Directors Edward Nassour and Ismael Rodriguez’s 1956 Mexican Sci-Fi horror Western movie The Beast of Hollow Mountain stars Guy Madison as Jimmy Ryan, an American cowboy rancher living in Mexico who suspects a Plasticine monster of killing his cattle in a swamp at Hollow Mountain.
Thereafter it is the giant prehistoric dinosaur monster against the cowboys in this ludicrous but likeable adventure from the Nassour Brothers, producers William Nassour and Edward Nassour.
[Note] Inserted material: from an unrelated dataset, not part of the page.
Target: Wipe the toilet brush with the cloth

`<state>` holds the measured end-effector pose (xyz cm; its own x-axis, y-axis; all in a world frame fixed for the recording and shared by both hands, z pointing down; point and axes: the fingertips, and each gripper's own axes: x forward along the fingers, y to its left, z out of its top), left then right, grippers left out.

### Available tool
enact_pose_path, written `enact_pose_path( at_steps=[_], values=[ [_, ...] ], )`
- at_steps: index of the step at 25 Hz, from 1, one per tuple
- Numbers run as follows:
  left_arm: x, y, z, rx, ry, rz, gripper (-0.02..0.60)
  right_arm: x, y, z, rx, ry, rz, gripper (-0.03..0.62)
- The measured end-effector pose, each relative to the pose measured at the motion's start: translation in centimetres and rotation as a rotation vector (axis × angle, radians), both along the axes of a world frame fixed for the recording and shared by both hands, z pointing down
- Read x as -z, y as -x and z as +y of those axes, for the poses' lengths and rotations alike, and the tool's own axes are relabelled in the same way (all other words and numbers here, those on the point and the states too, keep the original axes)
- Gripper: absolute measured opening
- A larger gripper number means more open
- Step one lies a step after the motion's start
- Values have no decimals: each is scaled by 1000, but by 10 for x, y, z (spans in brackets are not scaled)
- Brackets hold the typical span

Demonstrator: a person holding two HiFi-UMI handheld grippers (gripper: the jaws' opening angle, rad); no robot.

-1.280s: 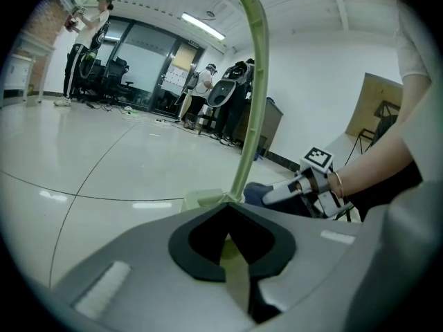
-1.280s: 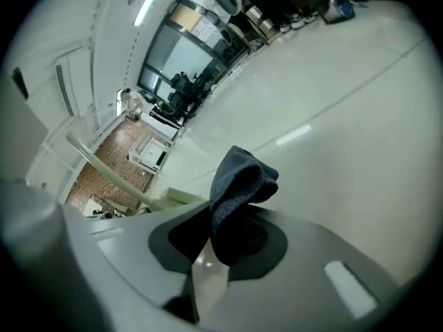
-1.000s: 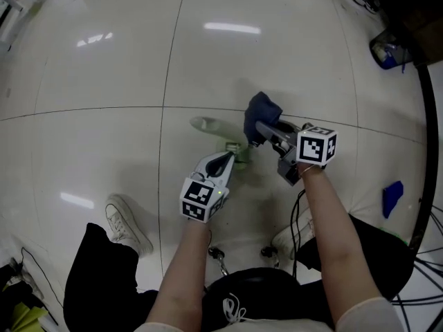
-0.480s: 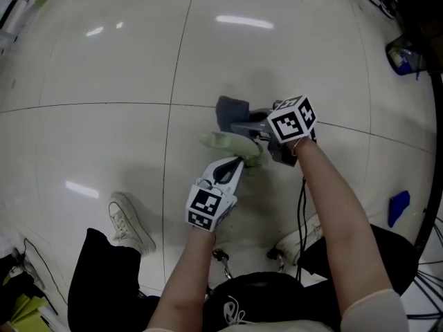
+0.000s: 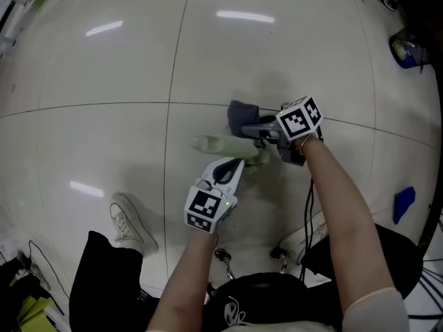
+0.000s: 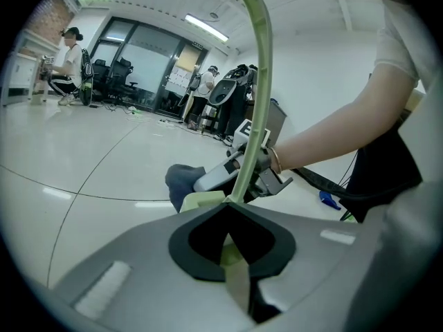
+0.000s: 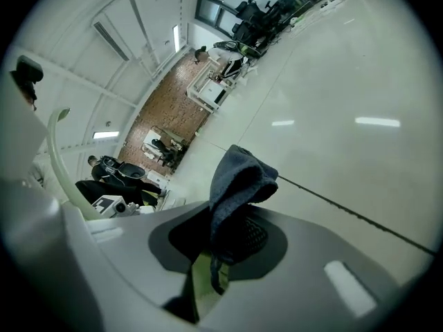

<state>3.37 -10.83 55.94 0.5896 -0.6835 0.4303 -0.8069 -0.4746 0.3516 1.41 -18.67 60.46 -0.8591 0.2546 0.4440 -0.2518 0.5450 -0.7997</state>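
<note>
Both pairs of jaws are clamped. Between the jaws of the left gripper [image 6: 229, 235] sits the pale green handle of the toilet brush [image 6: 260, 88], pinched low and rising out of them in a long curve back toward the person. The right gripper [image 7: 213, 254] grips the dark blue cloth [image 7: 239, 178] by its lower part, and a folded wad stands proud past the tips. A pale green strip shows beneath it deep in the throat; I cannot tell whether that is the brush or part of the tool. Just past the left jaws, the right tips and the wad come in from the side, close against the brush. No view settles whether cloth meets plastic. Beyond both lies the tiled floor [image 5: 104, 61].

The step in hand looks like the wiping stroke itself. To do it well, the left hold needs to be firm enough that the brush cannot twist. The soft wad, not the hard tips, should bear on the handle and be drawn along it away from the left jaws. The slim curved shaft will likely flex, so pressure should be light. The cloth is held by little and could drag free.
</note>
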Motion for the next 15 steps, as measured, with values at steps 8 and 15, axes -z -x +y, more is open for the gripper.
enact_pose_path(
  at_steps=[8, 15],
  values=[
    [0, -1, 2, -3, -2, -5, 6, -23, -45, -1, -133, 34, 48, 67],
    [-2, -1, 6, -24, 23, 13, 6, -33, -90, 18, -318, 47, 76, 67]
  ],
)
Madison is woodenly square-jawed as the brave cowboy who fights the Plasticine terror with a lasso and six-gun, while Patricia Medina screams in an appropriately cowgirl way as Sarita.
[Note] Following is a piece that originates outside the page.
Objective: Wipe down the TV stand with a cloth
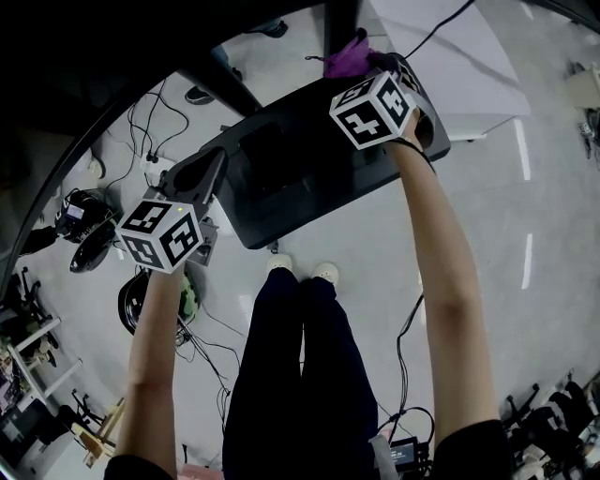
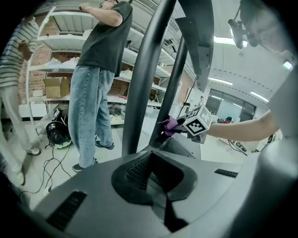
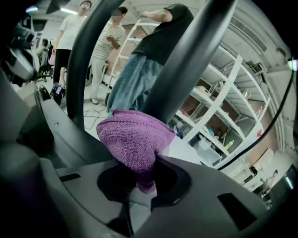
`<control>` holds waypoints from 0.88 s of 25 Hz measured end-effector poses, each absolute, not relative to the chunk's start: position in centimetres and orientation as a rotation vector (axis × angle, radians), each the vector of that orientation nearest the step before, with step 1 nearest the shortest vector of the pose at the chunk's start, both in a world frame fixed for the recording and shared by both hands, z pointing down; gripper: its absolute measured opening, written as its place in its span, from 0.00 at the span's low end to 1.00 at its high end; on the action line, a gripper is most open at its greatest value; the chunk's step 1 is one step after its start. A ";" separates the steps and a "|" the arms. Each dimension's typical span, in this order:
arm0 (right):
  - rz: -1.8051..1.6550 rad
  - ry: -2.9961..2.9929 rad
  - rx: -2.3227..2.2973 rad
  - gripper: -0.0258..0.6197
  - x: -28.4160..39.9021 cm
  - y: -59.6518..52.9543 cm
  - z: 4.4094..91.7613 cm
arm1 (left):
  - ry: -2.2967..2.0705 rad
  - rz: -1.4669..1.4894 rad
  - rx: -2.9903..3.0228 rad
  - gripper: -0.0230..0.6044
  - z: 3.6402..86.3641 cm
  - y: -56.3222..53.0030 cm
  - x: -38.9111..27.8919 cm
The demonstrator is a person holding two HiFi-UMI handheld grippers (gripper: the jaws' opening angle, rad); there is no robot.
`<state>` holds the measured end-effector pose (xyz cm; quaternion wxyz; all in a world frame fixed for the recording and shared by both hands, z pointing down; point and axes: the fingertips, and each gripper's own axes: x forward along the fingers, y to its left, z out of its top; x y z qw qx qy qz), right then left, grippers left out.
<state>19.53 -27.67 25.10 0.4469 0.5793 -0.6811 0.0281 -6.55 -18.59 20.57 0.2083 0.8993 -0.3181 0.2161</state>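
Grey and empty, the left gripper (image 1: pixel 199 174) has its jaws pressed together at the left edge of the TV stand (image 1: pixel 300 178). The black base of the stand lies on the pale floor (image 1: pixel 525 234), with cables (image 1: pixel 159 112) to its left and free floor at its near and right sides. At the far right edge, beside the upright post (image 1: pixel 339 21), the right gripper (image 1: pixel 380 66) is clamped on the purple cloth (image 1: pixel 347 54).

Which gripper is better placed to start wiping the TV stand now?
Right. The right gripper has its jaws shut on the purple cloth, already over the TV stand near its poles. The left gripper is shut and empty, at the stand's left corner.
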 end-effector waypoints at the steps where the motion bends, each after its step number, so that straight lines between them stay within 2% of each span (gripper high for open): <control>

[Spoiler alert] Finally, an effective if gimmicky climax saves the day.
Unsurprisingly perhaps, The Beast of Hollow Mountain is the first film to show both dinosaurs and cowboys in the same movie. It is ambitiously shot by cinematographer Jorge Stahl Jr in colour and CinemaScope, and is notable as one of the few American-Mexican co-productions of the Fifties. It was released worldwide by United Artists.
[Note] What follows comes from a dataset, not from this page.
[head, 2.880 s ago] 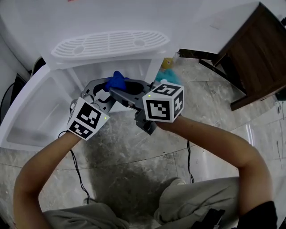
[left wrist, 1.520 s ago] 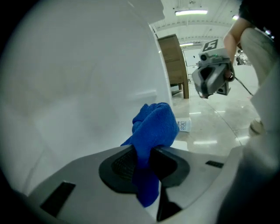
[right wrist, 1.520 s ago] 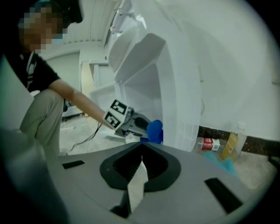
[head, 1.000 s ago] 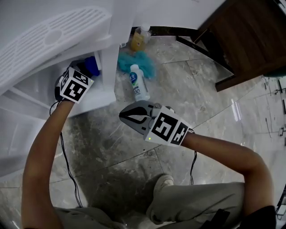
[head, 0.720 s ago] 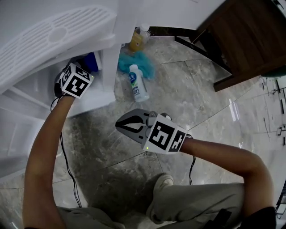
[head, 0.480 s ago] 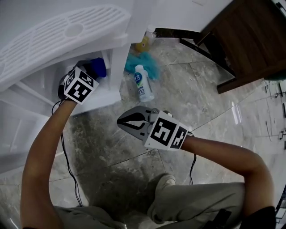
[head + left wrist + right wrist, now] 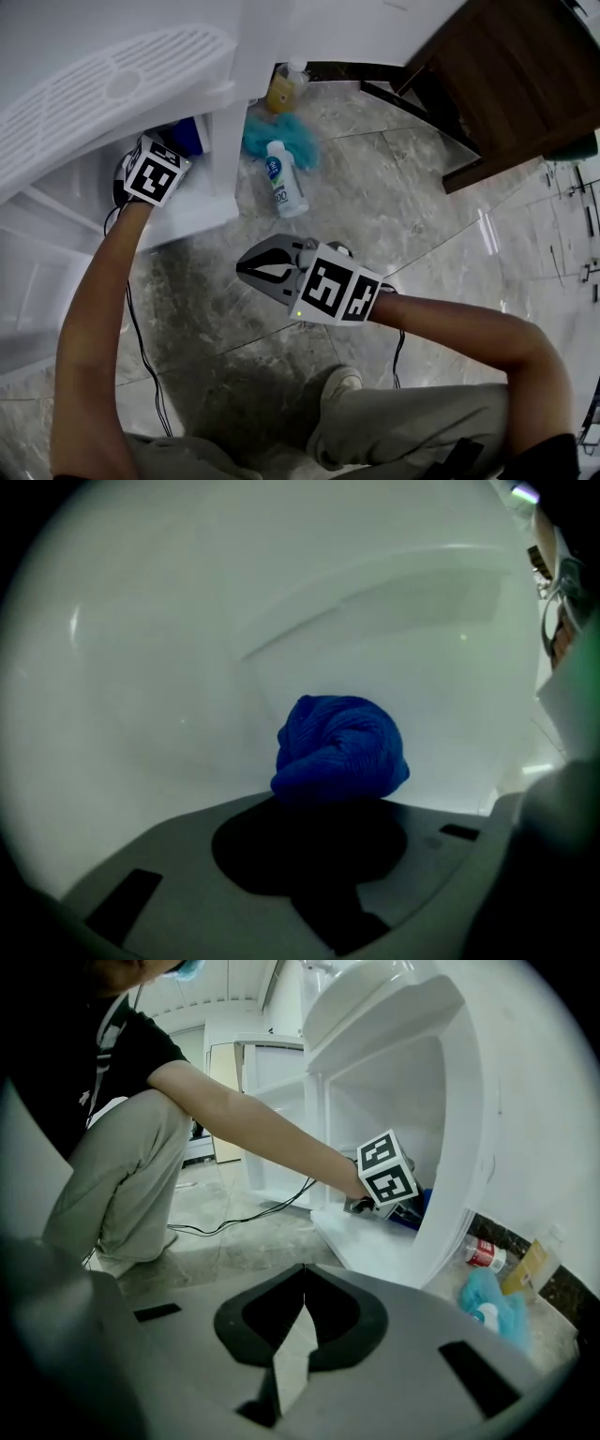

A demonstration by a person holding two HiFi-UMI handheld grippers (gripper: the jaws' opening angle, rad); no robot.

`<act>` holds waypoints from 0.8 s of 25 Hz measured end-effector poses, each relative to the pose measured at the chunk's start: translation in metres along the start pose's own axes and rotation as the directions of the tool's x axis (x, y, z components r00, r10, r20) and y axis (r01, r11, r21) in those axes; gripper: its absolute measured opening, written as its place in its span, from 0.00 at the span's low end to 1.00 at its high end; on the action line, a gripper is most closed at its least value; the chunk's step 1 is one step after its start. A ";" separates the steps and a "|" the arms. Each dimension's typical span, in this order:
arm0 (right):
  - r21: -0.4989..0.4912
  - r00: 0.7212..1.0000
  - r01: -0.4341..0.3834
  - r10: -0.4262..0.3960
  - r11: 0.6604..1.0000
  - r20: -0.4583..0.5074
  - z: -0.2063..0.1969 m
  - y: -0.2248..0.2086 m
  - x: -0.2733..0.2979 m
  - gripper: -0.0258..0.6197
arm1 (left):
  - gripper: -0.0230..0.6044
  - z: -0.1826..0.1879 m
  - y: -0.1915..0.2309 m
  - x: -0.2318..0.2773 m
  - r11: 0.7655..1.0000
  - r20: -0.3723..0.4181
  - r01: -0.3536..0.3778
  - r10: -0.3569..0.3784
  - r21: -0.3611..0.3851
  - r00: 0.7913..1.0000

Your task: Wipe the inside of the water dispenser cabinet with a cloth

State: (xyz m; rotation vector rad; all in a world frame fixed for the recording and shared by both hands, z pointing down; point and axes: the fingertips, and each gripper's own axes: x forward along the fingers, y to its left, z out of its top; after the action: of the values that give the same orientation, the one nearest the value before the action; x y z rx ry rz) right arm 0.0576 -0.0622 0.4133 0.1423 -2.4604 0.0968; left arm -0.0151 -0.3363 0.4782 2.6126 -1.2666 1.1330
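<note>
The white water dispenser cabinet (image 7: 220, 112) stands open at the upper left. My left gripper (image 7: 178, 142) reaches into its lower compartment, shut on a bunched blue cloth (image 7: 190, 134). In the left gripper view the cloth (image 7: 342, 747) bulges at the tips of my left gripper (image 7: 328, 799) against the white inner wall (image 7: 169, 667). My right gripper (image 7: 246, 267) hangs shut and empty above the marble floor, outside the cabinet. Past my right gripper (image 7: 303, 1271), the right gripper view shows the left gripper's marker cube (image 7: 386, 1172) and the cloth (image 7: 422, 1206) inside the cabinet (image 7: 464, 1101).
On the floor beside the cabinet lie a white bottle (image 7: 281, 178), a teal fluffy cloth (image 7: 262, 136) and a yellow bottle (image 7: 284, 86). A dark wooden cabinet (image 7: 506, 75) stands at the upper right. The open cabinet door (image 7: 37, 272) is at the left; a black cable (image 7: 141, 337) trails on the floor.
Since the earliest frame the left gripper has carried the blue cloth into the cabinet, and the right gripper has drawn back over the floor. In the last second both have barely shifted.
</note>
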 end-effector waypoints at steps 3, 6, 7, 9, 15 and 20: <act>-0.010 1.000 -0.003 0.003 1.000 -0.005 0.001 0.001 0.001 0.04 | 0.18 -0.001 -0.010 -0.007 1.000 0.010 0.030 -0.030 -0.006 1.000; -0.023 1.000 -0.011 0.011 1.000 -0.003 0.004 0.003 0.003 0.04 | 0.18 -0.002 -0.021 -0.011 0.997 0.005 0.073 -0.073 0.038 0.997; -0.022 1.000 -0.013 0.013 1.000 -0.002 0.004 0.003 0.004 0.04 | 0.18 -0.003 -0.022 -0.011 0.996 0.001 0.074 -0.074 0.044 0.997; -0.017 1.000 -0.016 0.016 1.000 -0.002 0.003 0.004 0.005 0.04 | 0.18 -0.002 -0.018 -0.007 0.997 -0.009 0.056 -0.056 0.045 0.998; -0.001 0.999 -0.024 0.024 1.000 -0.022 -0.002 0.011 0.007 0.04 | 0.18 -0.003 0.002 0.003 0.999 -0.036 -0.034 0.033 -0.019 0.999; -0.040 0.996 -0.061 0.058 0.997 -0.071 0.001 0.024 0.015 0.04 | 0.18 0.004 -0.003 -0.014 0.992 -0.025 0.009 -0.012 -0.122 1.000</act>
State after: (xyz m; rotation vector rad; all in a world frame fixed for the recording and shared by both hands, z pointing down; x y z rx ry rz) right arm 0.0424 -0.0396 0.4214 0.0470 -2.3957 0.0744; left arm -0.0157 -0.3260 0.4674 2.5057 -1.2730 1.0485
Also in the cast are Carlos Rivas as Felipe Sanchez, Eduardo Noriega as Enrique Rios, Julio Villarreal as Don Pedro, Mario Navarro as Panchito, Pascual García Peña as Pancho and Lupe Carriles as Margarita.
It is written by Robert Hill (screenplay) and Jack DeWitt (additional dialogue), based on a story idea by special effects innovator Willis O’Brien, who originally conceived it as a follow-up to King Kong (1933), O’Brien began pre-production in 1941 at the RKO-Pathé Studios but the film The Valley of the Mists was cancelled when studio management was changed.
Later, O’Brien was to have done the special effects for The Beast of Hollow Mountain, but Jack Rabin, Henry Sharp and Louis DeWitt ended up doing the effects, evidently based on O’Brien’s storyboards.
It was was shot back to back in English and Spanish versions at the Churubusco Studios in Mexico City and released in Mexico as La Bestia de la Montaña.
The Beast of Hollow Mountain was remade in 1969 by O’Brien’s protégé Ray Harryhausen as The Valley of Gwangi.